You may have heard about the recent resurgence of US oil production thanks to shale oil, but this is actually a little misleading. The term “shale oil” can refer to both oil produced from oil shale and light crude oil from low permeability, petroleum-bearing formations, such as shale or tight sandstone. To avoid ambiguity, it’s usually recommended to use the term “tight oil” or “light tight oil” for the latter.
The United States has engaged in oil shale production, but it’s tight oil that is responsible for the country’s recent resurgence in oil production, with it expected to account for over half of US production in the coming decades.
The technology to economically exploit tight oil resembles that for shale gas extraction, namely in the form of hydraulic fracturing and horizontal drilling. This has led to tight oil production being mostly focussed in the US and Canada, with them hosting two thirds of the world’s drilling rigs. The availability of expertise and suitable equipment in these countries, as well as the supporting infrastructure and the ease of obtaining drilling rights, has fuelled the tight oil industry. In 2012, more new tight oil producing wells were brought online in the US than the combined wells outside of the US and Canada, including conventional and unconventional oil sources and gas wells.
The United States alone is estimated to have some 48–58 billion barrels of technically recoverable tight oil, but not all of this will be economical to recover. The yield from tight oil wells can vary considerably, even between nearby holes in the same field, due to the heterogeneity of tight oil formations. This can cause problems when deciding the economic feasibility of a particular prospect. A formation should also contain at least 15–20% natural gas to pressure oil into the borehole, otherwise production will not be an economic reality.

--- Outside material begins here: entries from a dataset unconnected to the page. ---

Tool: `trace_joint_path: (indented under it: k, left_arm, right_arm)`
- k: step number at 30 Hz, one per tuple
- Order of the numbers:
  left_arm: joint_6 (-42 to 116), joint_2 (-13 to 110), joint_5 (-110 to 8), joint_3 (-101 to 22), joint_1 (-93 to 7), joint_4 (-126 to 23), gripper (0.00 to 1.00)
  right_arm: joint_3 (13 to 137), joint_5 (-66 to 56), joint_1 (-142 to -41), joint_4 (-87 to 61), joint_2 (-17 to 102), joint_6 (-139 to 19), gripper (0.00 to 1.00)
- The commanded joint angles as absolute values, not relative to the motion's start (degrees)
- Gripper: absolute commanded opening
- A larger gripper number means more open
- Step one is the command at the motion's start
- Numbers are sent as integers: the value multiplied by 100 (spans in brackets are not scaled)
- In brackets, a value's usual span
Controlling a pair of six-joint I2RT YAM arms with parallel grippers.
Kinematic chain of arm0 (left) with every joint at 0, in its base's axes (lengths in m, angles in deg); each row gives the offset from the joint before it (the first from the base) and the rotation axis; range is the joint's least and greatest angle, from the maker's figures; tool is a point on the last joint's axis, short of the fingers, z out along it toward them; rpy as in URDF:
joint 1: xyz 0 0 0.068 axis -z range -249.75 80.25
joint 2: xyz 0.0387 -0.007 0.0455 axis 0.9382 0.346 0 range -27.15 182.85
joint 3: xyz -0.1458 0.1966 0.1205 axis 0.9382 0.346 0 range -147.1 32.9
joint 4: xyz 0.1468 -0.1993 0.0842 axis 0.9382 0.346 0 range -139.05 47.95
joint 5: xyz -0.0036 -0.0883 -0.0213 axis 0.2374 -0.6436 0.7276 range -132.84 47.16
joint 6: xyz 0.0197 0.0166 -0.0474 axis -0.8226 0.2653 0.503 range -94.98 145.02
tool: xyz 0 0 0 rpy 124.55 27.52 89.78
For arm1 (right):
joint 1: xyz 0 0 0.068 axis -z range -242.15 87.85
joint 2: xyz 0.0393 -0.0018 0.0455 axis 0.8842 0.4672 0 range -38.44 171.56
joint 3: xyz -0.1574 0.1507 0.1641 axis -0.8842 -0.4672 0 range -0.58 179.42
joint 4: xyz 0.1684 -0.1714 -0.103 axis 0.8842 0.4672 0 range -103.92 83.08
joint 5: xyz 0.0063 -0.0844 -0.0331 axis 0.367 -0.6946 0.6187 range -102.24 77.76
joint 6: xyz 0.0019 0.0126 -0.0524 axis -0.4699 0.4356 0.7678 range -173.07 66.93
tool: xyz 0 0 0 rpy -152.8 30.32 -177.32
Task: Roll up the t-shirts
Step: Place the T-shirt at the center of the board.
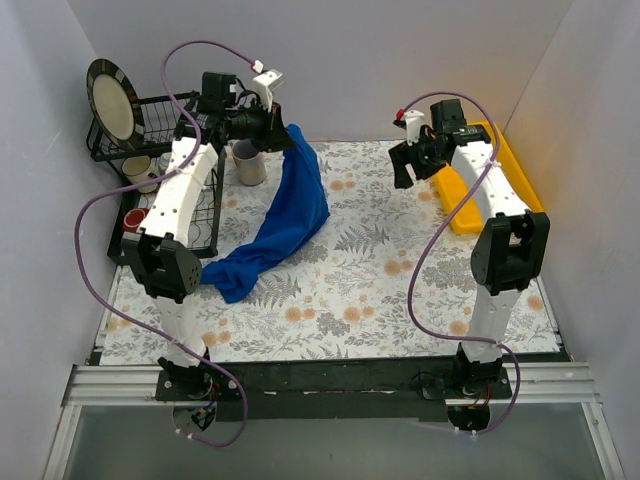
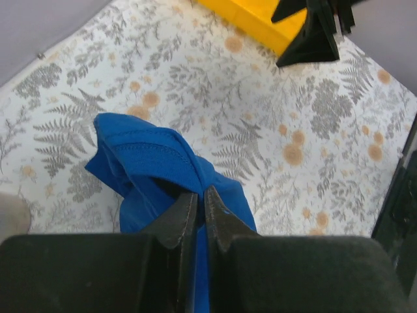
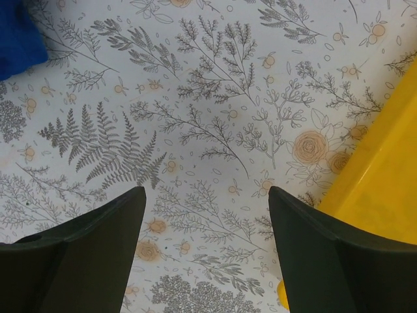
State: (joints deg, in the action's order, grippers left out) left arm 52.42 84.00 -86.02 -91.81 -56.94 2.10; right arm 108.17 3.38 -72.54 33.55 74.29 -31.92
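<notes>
The left gripper (image 1: 287, 134) is clamped on an edge of the royal-blue t-shirt (image 1: 291, 208), fingers (image 2: 184, 210) pressed together with fabric pinched between them. The shirt hangs from about 11 o'clock of the floral table (image 1: 380, 300) and trails down to a bunched end resting near 9 o'clock. The right gripper (image 1: 405, 166) hovers at 1 o'clock with its jaws wide apart and nothing between them, just beside the yellow tray (image 1: 464, 214) at 2 o'clock.
</notes>
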Motion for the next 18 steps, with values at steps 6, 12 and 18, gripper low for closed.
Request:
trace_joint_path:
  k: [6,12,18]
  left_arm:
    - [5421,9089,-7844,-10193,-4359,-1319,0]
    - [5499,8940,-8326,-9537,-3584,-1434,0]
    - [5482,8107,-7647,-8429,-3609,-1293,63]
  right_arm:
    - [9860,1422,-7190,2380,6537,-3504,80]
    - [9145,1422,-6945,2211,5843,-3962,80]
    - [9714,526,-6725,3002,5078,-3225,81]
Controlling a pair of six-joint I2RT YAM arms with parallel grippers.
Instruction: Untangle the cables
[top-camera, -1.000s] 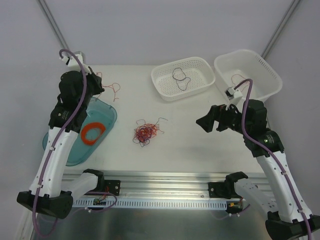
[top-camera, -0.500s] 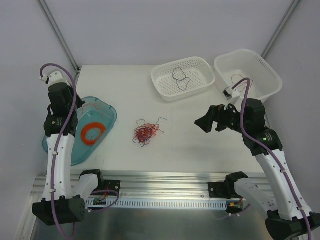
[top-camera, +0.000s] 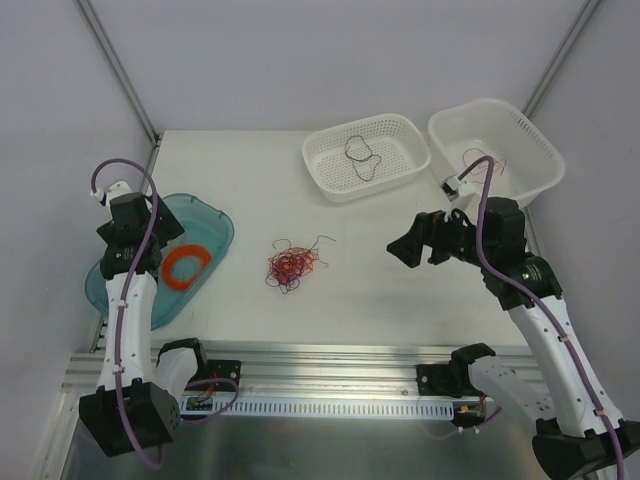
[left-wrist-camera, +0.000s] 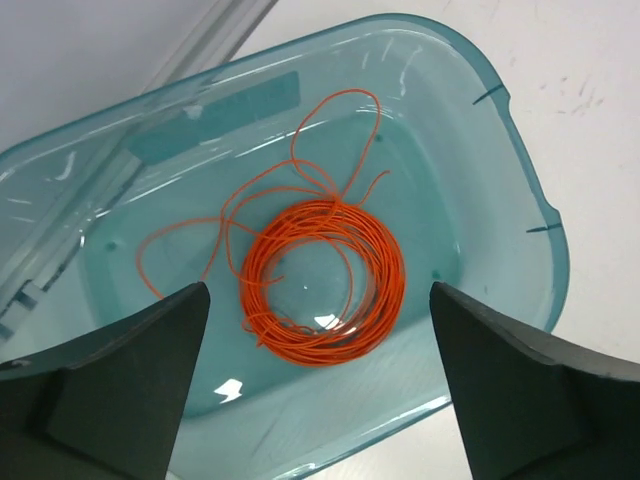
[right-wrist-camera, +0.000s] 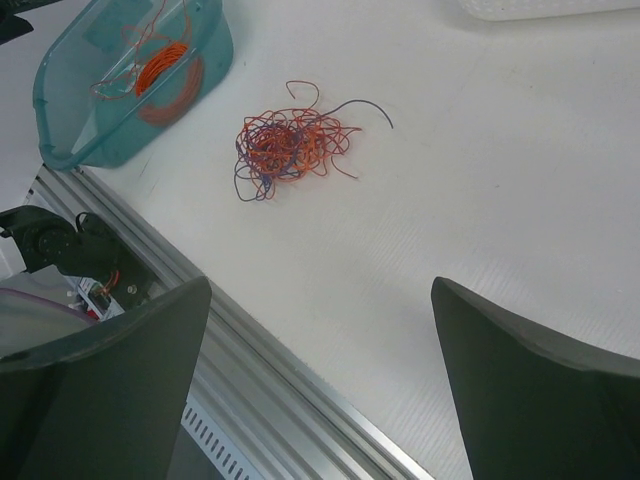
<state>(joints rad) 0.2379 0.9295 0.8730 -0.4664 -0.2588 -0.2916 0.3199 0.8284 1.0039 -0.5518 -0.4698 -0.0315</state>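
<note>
The cables form a fist-sized tangle (top-camera: 292, 266) of red and dark strands lying mid-table, also in the right wrist view (right-wrist-camera: 285, 145). My left gripper (top-camera: 140, 250) hovers over the teal tray (top-camera: 218, 228), open and empty (left-wrist-camera: 320, 400). Below it, a loose thin red-orange strand (left-wrist-camera: 335, 125) lies looped across the flat orange coil (left-wrist-camera: 322, 280). My right gripper (top-camera: 407, 247) hangs open to the right of the tangle, well short of it, with nothing between its fingers (right-wrist-camera: 320, 380). One dark cable (top-camera: 360, 155) rests in the nearer white basket (top-camera: 330, 175).
A second white basket (top-camera: 535, 180) stands at the back right, with a thin red strand (top-camera: 497, 163) inside it. The aluminium rail (top-camera: 330, 375) runs along the table's near edge. The teal tray (right-wrist-camera: 215, 50) sits left of the tangle.
The left arm swung back from the far-left table to above the teal tray and opened, dropping its red strand into the tray. The right arm barely moved.
</note>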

ExxonMobil, the maker of Mobil DTE 24, is betting heavily on US tight oil. At the start of this year, the company agreed a deal to spend $6.6 billion buying up companies with drilling rights in the Permian Basin region of New Mexico and Texas.
With the US being the world’s top oil consumer by far, tight oil producers have an eager market on their doorstep. Much depends on oil prices, however, as breakeven costs for tight oil can vary from $30/barrel to over $100/barrel depending on the particular play.